Copy, from the material below, each line where "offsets" shows up.

[Start of section]

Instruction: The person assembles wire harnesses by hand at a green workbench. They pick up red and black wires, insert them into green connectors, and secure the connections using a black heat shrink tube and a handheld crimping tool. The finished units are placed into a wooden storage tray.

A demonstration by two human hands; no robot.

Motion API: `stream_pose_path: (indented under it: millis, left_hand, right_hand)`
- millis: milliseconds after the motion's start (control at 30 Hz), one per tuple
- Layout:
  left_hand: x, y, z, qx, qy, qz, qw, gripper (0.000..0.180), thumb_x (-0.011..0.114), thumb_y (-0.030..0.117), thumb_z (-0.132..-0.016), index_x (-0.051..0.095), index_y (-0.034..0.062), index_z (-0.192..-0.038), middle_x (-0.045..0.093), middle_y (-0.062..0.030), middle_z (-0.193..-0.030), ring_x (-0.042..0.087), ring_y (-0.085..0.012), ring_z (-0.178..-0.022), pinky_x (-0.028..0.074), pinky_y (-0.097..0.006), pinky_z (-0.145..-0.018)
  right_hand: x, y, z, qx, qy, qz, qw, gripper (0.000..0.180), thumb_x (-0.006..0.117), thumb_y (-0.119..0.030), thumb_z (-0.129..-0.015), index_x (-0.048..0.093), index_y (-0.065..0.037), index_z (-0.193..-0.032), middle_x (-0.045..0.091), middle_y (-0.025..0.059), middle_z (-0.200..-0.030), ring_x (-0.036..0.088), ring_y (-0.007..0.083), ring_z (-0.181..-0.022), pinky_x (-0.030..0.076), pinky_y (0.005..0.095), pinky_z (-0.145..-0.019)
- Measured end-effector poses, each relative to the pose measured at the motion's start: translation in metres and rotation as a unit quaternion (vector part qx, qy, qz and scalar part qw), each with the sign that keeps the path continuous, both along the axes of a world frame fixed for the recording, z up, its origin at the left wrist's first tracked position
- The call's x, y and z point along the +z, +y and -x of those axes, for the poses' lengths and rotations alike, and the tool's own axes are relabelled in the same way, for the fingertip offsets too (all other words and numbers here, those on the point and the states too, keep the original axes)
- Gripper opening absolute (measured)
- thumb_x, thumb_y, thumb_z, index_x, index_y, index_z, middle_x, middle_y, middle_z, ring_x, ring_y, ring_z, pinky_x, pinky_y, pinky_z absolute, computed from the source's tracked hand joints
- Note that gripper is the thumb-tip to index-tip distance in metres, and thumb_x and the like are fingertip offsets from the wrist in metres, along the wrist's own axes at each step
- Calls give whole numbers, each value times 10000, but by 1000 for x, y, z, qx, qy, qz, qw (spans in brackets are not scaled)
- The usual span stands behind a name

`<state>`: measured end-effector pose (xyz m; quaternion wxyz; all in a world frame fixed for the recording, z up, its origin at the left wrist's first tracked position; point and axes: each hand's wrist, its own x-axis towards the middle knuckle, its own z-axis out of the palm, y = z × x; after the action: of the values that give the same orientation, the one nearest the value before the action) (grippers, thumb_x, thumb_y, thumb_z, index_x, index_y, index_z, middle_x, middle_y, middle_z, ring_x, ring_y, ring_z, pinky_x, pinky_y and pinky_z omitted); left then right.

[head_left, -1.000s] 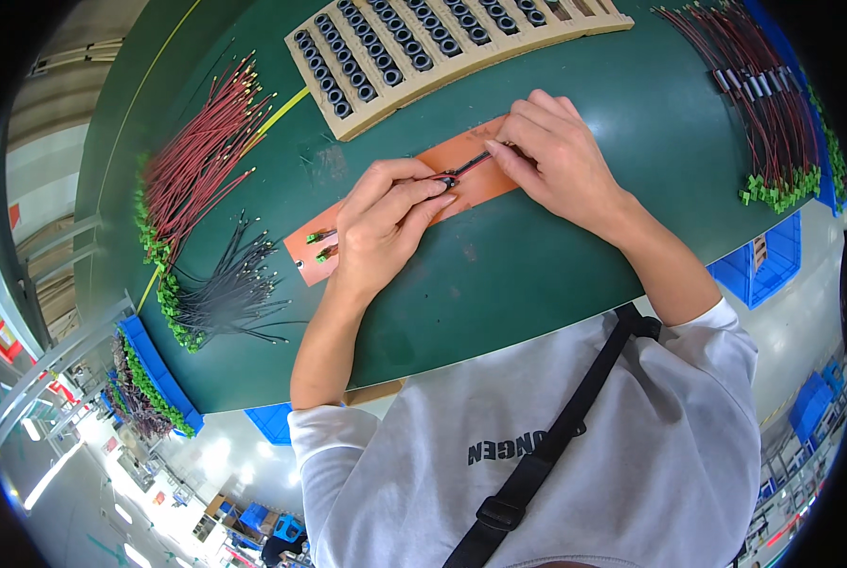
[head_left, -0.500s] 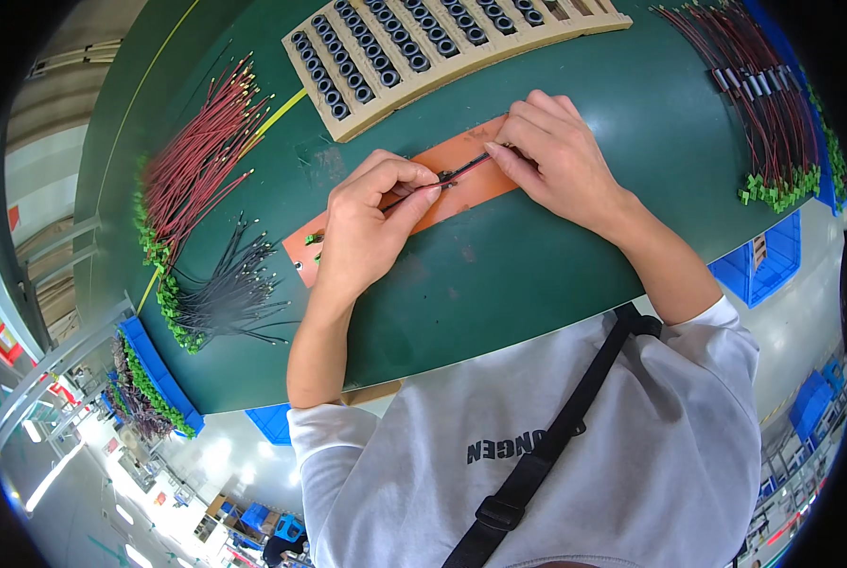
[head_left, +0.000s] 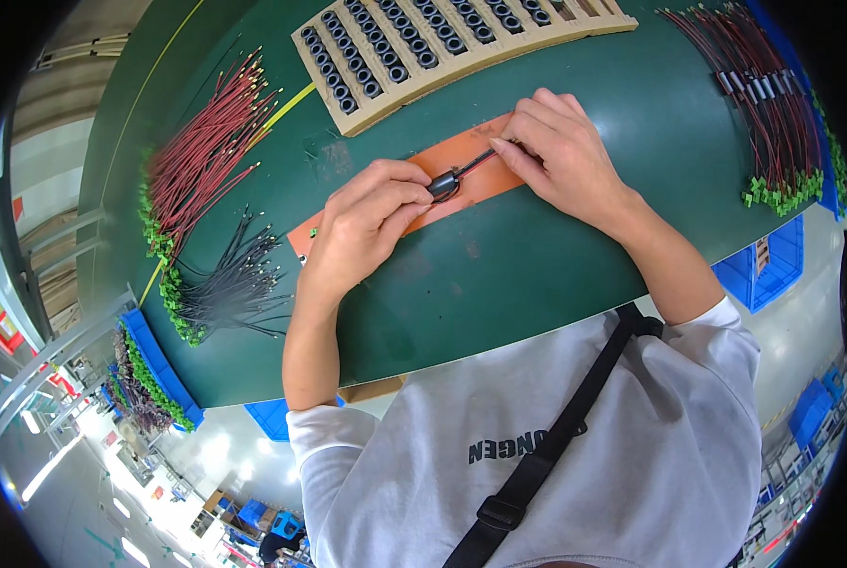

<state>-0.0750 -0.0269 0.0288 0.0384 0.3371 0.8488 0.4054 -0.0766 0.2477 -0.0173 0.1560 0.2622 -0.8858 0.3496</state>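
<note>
My left hand (head_left: 371,213) pinches a black cylindrical sleeve (head_left: 442,186) between thumb and fingers, just above an orange board (head_left: 494,183). A thin pair of red and black wires (head_left: 477,161) runs out of the sleeve toward the upper right. Its other end is gripped by my right hand (head_left: 564,151), thumb against curled fingers. The wires look straight between both hands. A small green connector (head_left: 314,232) shows on the board beside my left wrist; my left hand hides the board's middle-left part.
A beige tray (head_left: 371,117) with rows of black ring-shaped parts lies at the back. Red wires (head_left: 196,142) and black wires (head_left: 234,279) with green connectors lie left. Finished-looking bundles with grey sleeves (head_left: 755,83) lie right. Blue bins (head_left: 774,270) stand below the green table's (head_left: 537,275) edge.
The black sleeve now shows in my left fingers, around the wires, where before only wires were visible. My left hand has shifted slightly; my right hand stays nearly in place.
</note>
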Motion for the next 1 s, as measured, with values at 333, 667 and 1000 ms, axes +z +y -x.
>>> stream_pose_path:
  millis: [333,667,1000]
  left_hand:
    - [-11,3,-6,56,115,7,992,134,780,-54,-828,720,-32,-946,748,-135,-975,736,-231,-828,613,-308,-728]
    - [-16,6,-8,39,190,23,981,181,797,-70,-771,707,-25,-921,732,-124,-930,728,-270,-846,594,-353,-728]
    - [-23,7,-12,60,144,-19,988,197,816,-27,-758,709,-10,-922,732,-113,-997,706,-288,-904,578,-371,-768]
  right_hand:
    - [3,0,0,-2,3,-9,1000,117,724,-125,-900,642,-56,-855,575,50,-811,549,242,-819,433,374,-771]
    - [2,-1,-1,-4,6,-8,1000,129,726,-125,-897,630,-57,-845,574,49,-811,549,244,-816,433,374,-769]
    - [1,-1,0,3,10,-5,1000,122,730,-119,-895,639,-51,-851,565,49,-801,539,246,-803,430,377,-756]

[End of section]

Reply to the task —
- The call's x, y and z point along the +z, +y and -x of those axes, for the poses' lengths and rotations alike, and the tool's own axes are relabelled in the same way, for the fingertip offsets too (all other words and numbers here, those on the point and the states too, keep the original axes)
- Note that gripper is the thumb-tip to index-tip distance in metres, and thumb_x and the like are fingertip offsets from the wrist in metres, along the wrist's own axes at each step

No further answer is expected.